Created 01-26-2017 05:37 PM
Hi All, What is the best approach to convert a JSON to AVRO preserving the source datatypes. My source JSON has a field with timestamp (value would look like 2017-01-26T00:00:00-05:00) which I need to eventually insert to a hive table with column type timestamp. When I infer the schema, I get String for the timestamp field. Is there some pre-formatting that I can do on the timestamp field so that it gets inferred as timestamp field. Current flow is as below - JSON>>AVRO(infer/manually add schema)>>Streaming Insert to hive
Created 01-26-2017 05:56 PM
What are you using for your AVRO Schema? If you specify that the field as timestamp.
https://avro.apache.org/docs/1.8.0/spec.html#Timestamp+%28millisecond+precision%29
Can you post an example JSON file, AVRO Schema, data provenance of the run, Hive DDL
Standard Format "YYYY-MM-DD HH:MM:SS.fffffffff
"
For the schema, copy the inferred one from a data provenance run and then change the type from string to timestamp and save that schema and use that for the next run.
If there's empty strings or null in the first 20 records, I am thinking you will get String as a type.
Created 01-26-2017 06:31 PM
My Sample JSON File is
{ "timestamp": "2017-01-26T00:00:00-05:00", "c1": 73.0, "c2": 36.5, "c3": 43.8, "c4": 0.1, "c5": 75.4, "c6": 997.8, "c7": 0.5, "c8": 4.58, "c9": 43.8, "c10": 1.5, "c11": 40.6, "postal_code": "08863", "country": "us" }And the Avro schema inferred by NiFi is
{ "type": "record", "name": "date", "fields": [ { "name": "timestamp", "type": "string" }, { "name": "c1", "type": "double", "doc": "Type inferred from '73'" }, { "name": "c2", "type": "double", "doc": "Type inferred from '36.5'" }, { "name": "c3", "type": "double", "doc": "Type inferred from '43.8'" }, { "name": "c4", "type": "double", "doc": "Type inferred from '0'" }, { "name": "c5", "type": "double", "doc": "Type inferred from '75.4'" }, { "name": "c6", "type": "double", "doc": "Type inferred from '997.8'" }, { "name": "c7", "type": "double", "doc": "Type inferred from '0'" }, { "name": "c8", "type": "double", "doc": "Type inferred from '4.58'" }, { "name": "c9", "type": "double", "doc": "Type inferred from '43.8'" }, { "name": "c10", "type": "double", "doc": "Type inferred from '1.5'" }, { "name": "c11", "type": "double", "doc": "Type inferred from '40.6'" }, { "name": "postal_code", "type": "string", "doc": "Type inferred from '\"08863\"'" }, { "name": "country", "type": "string", "doc": "Type inferred from '\"us\"'" } ] }
Created 01-26-2017 07:57 PM
@Timothy Spann : I tried editing the avro schema manually adding "type": "timestamp-millis" in place of "string". However the processor does not accept this and notifies a "Schema Validation Failure"
Created 01-26-2017 08:40 PM
try as timestamp and not timestamp-millis.

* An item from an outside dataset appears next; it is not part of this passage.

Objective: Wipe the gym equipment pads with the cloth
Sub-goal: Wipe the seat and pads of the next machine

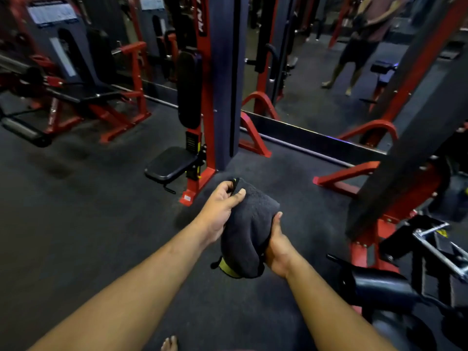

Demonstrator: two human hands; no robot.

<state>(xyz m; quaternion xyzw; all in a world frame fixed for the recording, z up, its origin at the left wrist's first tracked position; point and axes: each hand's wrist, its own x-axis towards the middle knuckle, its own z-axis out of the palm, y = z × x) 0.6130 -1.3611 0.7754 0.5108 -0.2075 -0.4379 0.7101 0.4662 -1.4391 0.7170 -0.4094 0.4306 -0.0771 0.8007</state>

It may not support Avro 1.8
Created 01-27-2017 06:45 PM
Thanks @Timothy Spann The Avro version is 1.7.7 (looking at the pom.xml). Is there a timestamp type in avro 1.7.7? I guess not. I could see the logicalType timestamp-* in 1.8 Should I assume that the timestamp would not work.
Created 01-27-2017 07:08 PM
What version of HDF are you using? can you upgrade?
No timestamps in 1.7.7 http://avro.apache.org/docs/1.7.7/spec.html#schema_primitive
I seem to remember that being added in 1.8
Here are some AVRO notes I did last year for a meetup: https://github.com/airisdata/avroparquet
Created 01-27-2017 09:39 PM
@Timothy Spann This is NiFi 1.1.1. I believe avro is still 1.7.7. Not sure if it is 1.8.
Created 01-26-2017 08:40 PM
Created 01-26-2017 06:06 PM
{ "type" : "record", "namespace" : "hivetable", "name" : "hivetable", "fields" : [ { "name" : "status" , "type" : "string" }, { "name" : "rtimestamp" , "type" : "timestamp-millis" }, { "name" : "country" , "type" : "string" }, { "name" : "ip" , "type" : "string" } ] }